Aim of the task: The word "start" occurs in some lines of the listing. Copy those lines.

Given information:
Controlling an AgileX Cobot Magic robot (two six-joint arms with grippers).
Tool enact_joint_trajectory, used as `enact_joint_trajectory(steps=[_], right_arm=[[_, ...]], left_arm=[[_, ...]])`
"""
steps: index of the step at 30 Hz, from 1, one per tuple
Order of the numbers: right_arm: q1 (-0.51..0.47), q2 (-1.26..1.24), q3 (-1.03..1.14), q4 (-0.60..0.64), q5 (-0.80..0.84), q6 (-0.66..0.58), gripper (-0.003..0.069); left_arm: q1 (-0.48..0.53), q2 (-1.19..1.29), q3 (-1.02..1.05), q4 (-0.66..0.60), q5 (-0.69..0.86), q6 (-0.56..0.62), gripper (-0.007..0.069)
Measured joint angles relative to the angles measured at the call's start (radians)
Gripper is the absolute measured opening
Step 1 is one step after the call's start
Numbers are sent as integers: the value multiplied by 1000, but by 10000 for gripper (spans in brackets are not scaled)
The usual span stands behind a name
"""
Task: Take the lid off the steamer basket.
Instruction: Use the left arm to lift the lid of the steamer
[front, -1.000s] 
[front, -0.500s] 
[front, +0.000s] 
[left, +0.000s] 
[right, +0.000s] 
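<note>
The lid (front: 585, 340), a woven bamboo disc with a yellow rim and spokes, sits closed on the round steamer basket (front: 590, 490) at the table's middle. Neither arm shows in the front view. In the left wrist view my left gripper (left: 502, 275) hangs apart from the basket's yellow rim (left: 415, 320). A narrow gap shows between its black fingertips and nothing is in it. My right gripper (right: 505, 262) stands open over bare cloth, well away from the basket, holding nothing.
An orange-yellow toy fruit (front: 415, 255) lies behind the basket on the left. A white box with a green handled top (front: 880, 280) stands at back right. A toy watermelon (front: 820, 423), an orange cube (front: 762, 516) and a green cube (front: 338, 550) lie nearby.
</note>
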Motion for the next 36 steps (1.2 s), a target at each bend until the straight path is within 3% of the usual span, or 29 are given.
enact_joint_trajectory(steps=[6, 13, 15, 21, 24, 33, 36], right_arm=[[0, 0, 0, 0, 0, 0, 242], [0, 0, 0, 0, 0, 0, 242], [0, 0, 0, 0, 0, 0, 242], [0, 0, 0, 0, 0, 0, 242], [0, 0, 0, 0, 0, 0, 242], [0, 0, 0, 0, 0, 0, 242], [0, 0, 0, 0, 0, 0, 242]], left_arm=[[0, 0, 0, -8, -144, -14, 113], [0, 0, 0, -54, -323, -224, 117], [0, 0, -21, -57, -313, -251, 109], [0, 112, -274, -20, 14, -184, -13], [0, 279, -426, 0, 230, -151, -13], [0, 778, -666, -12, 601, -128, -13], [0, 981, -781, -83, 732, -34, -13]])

Output for this exercise:
Measured joint angles relative to the angles measured at the call's start (radians)
Step 1 is one step after the call's start

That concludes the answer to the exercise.